Erst als man daran ging, die Verfassung zu schaffen, da war es ganz besonders der Kronprinz Ludwig, der auf freiheitliche Zugeständnisse gegenüber der Presse drang.

"Auch Gewissens- und Preßfreiheit wollte Ludwig jedem Bürger eingeräumt wissen, allein als es dann später zur Berathung dieses Punktes kam, da hatte er seine Ansicht dahin geändert, daß politische Preßfreiheit ohne großen Nachtheil nicht zu behaupten sei, wenn nicht ein deutscher Bundesbeschluß dieselbe gestatte."

Wenn nun auch nicht alles Wünschenswerthe durch jenes Verfassungswerk für die Presse erreicht wurde, so bedeutete es doch einen ganz ungeheuren Fortschritt gegenüber dem anderen Deutschland. Feuerbach*) schreibt nach der Verkündigung der Verfassung (26. Mai 1818) an Tiedge: "Es ist in vieler Beziehung jetzt eine große Freude, Bayern anzugehören. Der Himmel ist heiter, die Lüfte wehen frisch, die Sümpfe sind bewegt und die Nachteulen fliehen in die Finsterniß. Kein Land ist wohl jetzt in Europa, wo freier gesprochen, freier geschrieben, offener gehandelt würde, als hier in Bayern. Man sollte nicht glauben, was ein großes Königswort, wie unsere Verfassung, in kurzer Zeit für Dinge thun kann. Erst mit dieser Verfassung hat sich unser König Ansbach und Baireuth, Würzburg und Bamberg erobert."

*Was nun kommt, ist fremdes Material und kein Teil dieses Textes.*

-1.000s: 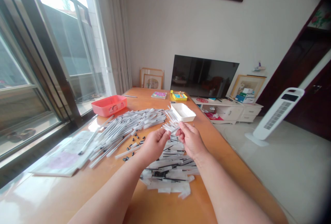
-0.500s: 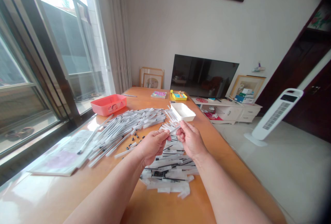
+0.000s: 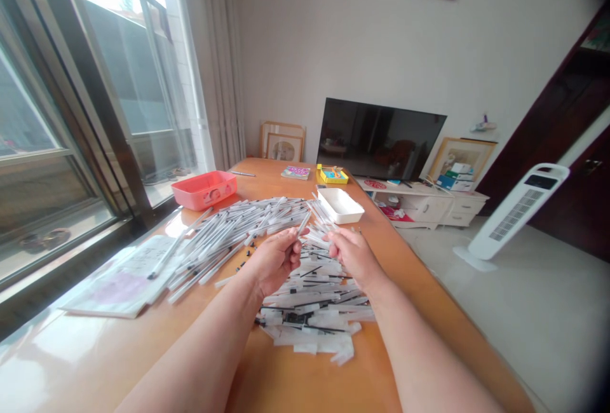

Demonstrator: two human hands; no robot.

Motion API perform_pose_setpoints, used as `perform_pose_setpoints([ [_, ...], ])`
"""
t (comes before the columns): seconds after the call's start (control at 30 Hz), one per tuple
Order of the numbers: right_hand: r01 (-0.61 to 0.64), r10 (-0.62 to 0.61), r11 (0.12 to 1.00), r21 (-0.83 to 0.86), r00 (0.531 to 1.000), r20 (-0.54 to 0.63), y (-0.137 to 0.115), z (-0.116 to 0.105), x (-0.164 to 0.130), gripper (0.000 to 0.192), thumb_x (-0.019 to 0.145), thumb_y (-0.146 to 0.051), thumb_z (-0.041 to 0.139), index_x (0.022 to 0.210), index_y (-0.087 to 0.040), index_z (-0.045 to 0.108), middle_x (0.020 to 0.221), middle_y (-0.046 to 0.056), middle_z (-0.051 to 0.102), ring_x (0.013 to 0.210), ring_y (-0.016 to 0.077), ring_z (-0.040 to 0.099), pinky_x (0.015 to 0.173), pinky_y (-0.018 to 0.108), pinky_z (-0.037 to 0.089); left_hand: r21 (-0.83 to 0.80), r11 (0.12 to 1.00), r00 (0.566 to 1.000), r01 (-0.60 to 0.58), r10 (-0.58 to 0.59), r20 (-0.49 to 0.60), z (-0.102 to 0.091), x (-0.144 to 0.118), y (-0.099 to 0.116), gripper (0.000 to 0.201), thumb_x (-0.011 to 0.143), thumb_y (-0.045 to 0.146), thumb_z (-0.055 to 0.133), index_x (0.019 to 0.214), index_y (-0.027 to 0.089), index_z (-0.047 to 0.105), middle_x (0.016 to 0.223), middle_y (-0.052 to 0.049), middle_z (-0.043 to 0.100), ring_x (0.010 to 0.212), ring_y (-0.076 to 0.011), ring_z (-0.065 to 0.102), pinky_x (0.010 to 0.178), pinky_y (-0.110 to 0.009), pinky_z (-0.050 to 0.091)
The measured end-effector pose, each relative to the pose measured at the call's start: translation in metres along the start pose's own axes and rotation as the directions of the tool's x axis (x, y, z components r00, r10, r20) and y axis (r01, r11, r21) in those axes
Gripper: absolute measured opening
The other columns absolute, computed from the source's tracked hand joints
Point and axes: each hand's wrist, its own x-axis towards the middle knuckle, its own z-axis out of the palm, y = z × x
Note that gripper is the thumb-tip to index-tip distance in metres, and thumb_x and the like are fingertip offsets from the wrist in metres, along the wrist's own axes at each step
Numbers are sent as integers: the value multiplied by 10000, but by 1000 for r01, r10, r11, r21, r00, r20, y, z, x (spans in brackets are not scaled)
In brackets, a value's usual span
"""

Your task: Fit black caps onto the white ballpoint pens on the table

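Mid-table, above the refill heap (image 3: 309,311), left hand (image 3: 274,260) pinches one pen tube (image 3: 302,225) upright, presumably for inspection; right hand (image 3: 350,254) is loosely curled, grip unclear.

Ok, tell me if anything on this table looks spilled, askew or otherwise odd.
Small black caps lie scattered loose on the table between the fanned heap of white pen barrels and the pile of refills. Both heaps sprawl untidily, while the white tray looks empty. The left hand holds one barrel; nothing looks damaged.
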Motion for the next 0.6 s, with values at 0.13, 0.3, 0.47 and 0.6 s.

*) Anselm Feuerbach, der Verfasser des damals neuen Strafgesetzbuches das an Stelle des Kreitmayr'schen Kriminalkodex trat. Dieser Kodex hatte wieder das bis 1616 geltende "Malefizrecht" abgelöst. Trotzdem das Buch des "bayerischen Drako", Kreitmayr, wesentliche Verbesserungen aufwies, enthielt es noch immer genug des Rückständigen, z. B. die Folteranwendung für "Hexen" und "Ketzer". Die Folter wurde in München und Bayern erst durch das neue Strafgesetzbuch Feuerbachs im Jahre 1813 abgeschafft.